La meditazione è molto più di questo, ma qui viene descritto il metodo fondamentale dello sviluppo, quando si utilizzano le sette tappe, che culminano con il primo jhāna. Ci sarebbe da dire molto di più sui “cinque ostacoli” e come superarli; sul senso di presenza di spirito e come essa viene impiegata; sui quattro fondamenti della presenza mentale (satipatthāna), le quattro vie del successo (iddhipāda), le cinque facoltà (indriya), come anche, evidentemente, sugli jhāna superiori. Tutto questo riguarda anche questa pratica della meditazione, ma noi dobbiamo conservarlo per un’altra occasione.
Per coloro che potrebbero equivocare tutto quando detto, nel senso di “non v’è nulla della pratica di samatha, e non si considera neppure vipassanā”, sappiate che non si tratta nè di vipassanā, nè di samatha. Si chiama “bhāvanā”, il metodo insegnato da Buddha e ripreso dalla tradizione della foresta del nord-est della Thailandia, della quale il mio maestro, il venerabile Ajahn Chah faceva parte.
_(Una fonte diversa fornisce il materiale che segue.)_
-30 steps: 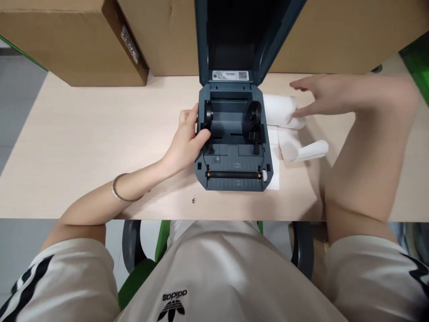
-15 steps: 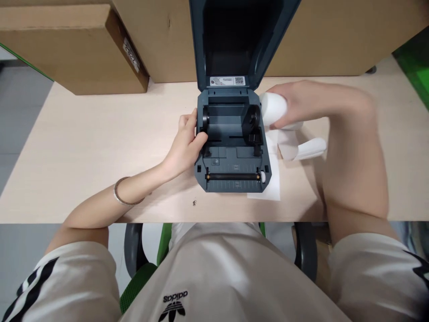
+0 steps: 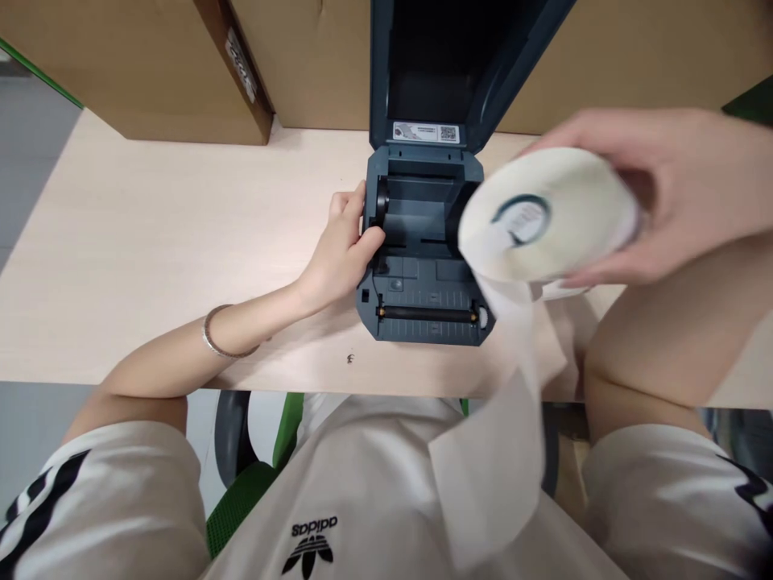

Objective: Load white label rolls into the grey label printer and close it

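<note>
A dark blue-grey label printer [image 3: 416,282] stands on the table with its lid [image 3: 471,72] raised. The thumb of my left hand [image 3: 344,250] lies over the printer's left rim, its fingers along the outer side. High in front of the camera, my right hand [image 3: 676,193] grips a white roll of labels [image 3: 580,217] from its right side. The roll's flat end and core face me, and it hides the printer's right roll holder. A loose strip of label paper [image 3: 501,451] hangs from the roll over the table edge, in front of my shirt.
Large cardboard boxes [image 3: 175,72] stand along the back of the pale table [image 3: 150,217]. A small dark mark [image 3: 349,358] shows near the front edge. Below that edge is a chair with a black armrest [image 3: 233,435].
My right hand has lifted the label roll from beside the printer, up and toward the camera, and turned its end to face me. The strip now hangs down. My left hand stays on the printer.
</note>
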Action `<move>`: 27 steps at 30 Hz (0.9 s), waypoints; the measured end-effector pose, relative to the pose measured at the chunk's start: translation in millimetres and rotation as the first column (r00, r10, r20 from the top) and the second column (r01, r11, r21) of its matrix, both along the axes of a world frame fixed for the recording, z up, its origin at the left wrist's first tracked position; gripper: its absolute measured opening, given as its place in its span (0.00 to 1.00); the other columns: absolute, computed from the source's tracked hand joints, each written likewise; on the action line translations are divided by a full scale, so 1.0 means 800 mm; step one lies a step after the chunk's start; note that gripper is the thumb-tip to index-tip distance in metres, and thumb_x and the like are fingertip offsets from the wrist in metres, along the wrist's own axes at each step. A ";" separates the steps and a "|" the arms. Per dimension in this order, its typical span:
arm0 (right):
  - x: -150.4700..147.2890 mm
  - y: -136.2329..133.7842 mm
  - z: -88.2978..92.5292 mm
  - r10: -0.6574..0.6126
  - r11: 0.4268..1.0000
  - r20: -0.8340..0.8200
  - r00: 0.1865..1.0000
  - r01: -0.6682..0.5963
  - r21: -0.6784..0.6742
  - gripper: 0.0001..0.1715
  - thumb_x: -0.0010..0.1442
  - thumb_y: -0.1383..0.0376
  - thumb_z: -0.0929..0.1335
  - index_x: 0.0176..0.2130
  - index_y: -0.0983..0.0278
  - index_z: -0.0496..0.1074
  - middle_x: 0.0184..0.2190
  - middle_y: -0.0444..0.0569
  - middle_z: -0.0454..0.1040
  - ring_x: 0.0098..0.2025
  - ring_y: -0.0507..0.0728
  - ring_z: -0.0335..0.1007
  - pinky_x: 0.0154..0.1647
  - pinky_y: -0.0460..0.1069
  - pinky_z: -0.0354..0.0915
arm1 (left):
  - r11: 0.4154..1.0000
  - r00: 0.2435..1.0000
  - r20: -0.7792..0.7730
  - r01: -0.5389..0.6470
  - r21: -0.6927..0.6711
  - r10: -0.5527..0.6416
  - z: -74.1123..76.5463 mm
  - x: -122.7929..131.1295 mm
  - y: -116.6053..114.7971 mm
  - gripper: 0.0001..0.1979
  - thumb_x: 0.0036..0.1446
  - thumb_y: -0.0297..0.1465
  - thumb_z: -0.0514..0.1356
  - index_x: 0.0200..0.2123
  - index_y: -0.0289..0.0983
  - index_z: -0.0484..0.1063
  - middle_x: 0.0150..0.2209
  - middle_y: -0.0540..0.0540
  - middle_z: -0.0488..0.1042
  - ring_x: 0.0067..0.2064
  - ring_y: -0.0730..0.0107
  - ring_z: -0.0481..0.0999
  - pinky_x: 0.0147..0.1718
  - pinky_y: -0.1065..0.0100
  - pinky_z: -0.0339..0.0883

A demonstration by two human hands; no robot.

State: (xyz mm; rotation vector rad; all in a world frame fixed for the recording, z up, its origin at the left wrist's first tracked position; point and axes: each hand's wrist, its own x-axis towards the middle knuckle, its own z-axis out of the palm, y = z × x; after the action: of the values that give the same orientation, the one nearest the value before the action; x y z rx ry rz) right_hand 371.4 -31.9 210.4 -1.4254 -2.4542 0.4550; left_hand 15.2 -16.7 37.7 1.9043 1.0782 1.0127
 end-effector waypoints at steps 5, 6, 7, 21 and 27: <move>-0.083 0.013 -0.018 0.050 0.999 0.059 0.997 -0.050 -0.001 0.46 0.61 0.45 0.81 0.74 0.48 0.79 0.68 0.51 0.83 0.68 0.71 0.83 0.75 0.66 0.79 | 0.998 0.998 0.062 0.014 -0.057 -0.011 -0.001 0.001 0.002 0.30 0.77 0.49 0.70 0.76 0.49 0.74 0.55 0.44 0.74 0.70 0.42 0.74 0.86 0.39 0.63; -0.092 0.012 -0.024 0.024 0.999 0.112 0.993 -0.027 0.025 0.46 0.60 0.51 0.81 0.75 0.47 0.79 0.69 0.50 0.83 0.68 0.71 0.83 0.76 0.65 0.78 | 0.997 0.997 0.073 0.012 -0.070 -0.007 -0.001 0.002 0.002 0.30 0.77 0.47 0.70 0.76 0.49 0.75 0.55 0.44 0.74 0.72 0.41 0.73 0.87 0.38 0.61; -0.099 0.011 -0.029 0.007 0.999 0.154 0.988 -0.013 0.038 0.47 0.59 0.54 0.81 0.75 0.46 0.78 0.70 0.50 0.83 0.69 0.71 0.83 0.77 0.65 0.78 | 0.997 0.996 0.088 0.009 -0.082 -0.002 -0.001 0.003 0.001 0.29 0.77 0.45 0.70 0.76 0.49 0.75 0.55 0.44 0.74 0.73 0.41 0.72 0.88 0.38 0.59; -0.121 0.013 -0.057 -0.018 1.000 0.352 0.936 0.016 0.008 0.52 0.70 0.57 0.82 0.85 0.55 0.70 0.79 0.57 0.77 0.74 0.78 0.81 0.72 0.70 0.82 | 0.998 0.995 0.091 -0.037 -0.054 0.042 -0.005 0.009 -0.003 0.29 0.78 0.43 0.65 0.78 0.50 0.73 0.57 0.42 0.72 0.76 0.41 0.72 0.88 0.38 0.61; -0.120 0.016 -0.078 0.039 0.995 0.353 0.935 -0.067 0.068 0.50 0.75 0.52 0.78 0.86 0.64 0.70 0.81 0.61 0.76 0.78 0.81 0.77 0.83 0.76 0.72 | 0.996 0.992 0.127 -0.012 -0.087 0.023 -0.001 0.011 -0.004 0.27 0.77 0.42 0.66 0.76 0.50 0.75 0.56 0.43 0.73 0.74 0.42 0.74 0.86 0.40 0.66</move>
State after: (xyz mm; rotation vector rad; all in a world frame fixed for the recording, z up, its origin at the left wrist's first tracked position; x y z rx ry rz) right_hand 275.5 -19.1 148.2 -1.5217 -2.7571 0.1153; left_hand 23.6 -20.1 36.8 1.7397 1.0490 1.0654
Ajahn Chah diceva sovente che samatha e vipassanā non possono essere separati, e che questo paio di realtà possono svilupparsi separatamente, secondo la via giusta, il pensiero giusto, la condotta morale giusta e così di seguito… In effetti, per progredire nelle sette tappe descritte precedentemente, la persona che medita ha bisogno di una comprensione e di una accettazione degli insegnamenti del Buddha; ed i suoi precetti debbono essere puri. Sarà necessaria una rivelazione per raggiungere ognuna di queste sette tappe, cioè la rivelazione del significato del “lasciare la presa”. Più si sviluppano queste tappe e più le rivelazioni saranno profonde, e se voi giungerete sino ad jhana, la vostra intera comprensione ne verrà rovesciata. Infatti, la rivelazione danza attorno allo jhāna, e lo jhāna attorno alla rivelazione. Si tratta della via per il nibbāna. Il Buddha ha detto:” per colui che si affida allo jhāna, ci si deve attendere quattro risultati: la realizzazione del sotapanna (la persona che è entrata nel sentiero), del sakadāgāmī (colui a cui non resta che un solo ritorno) dell’anāgāmī (colui che ha raggiunto la realizzazione del non-ritorno), o dell’arahant (colui che ha raggiunto lo scopo ultimo)” (Pasādika Sutta, Dīgha Nikāya).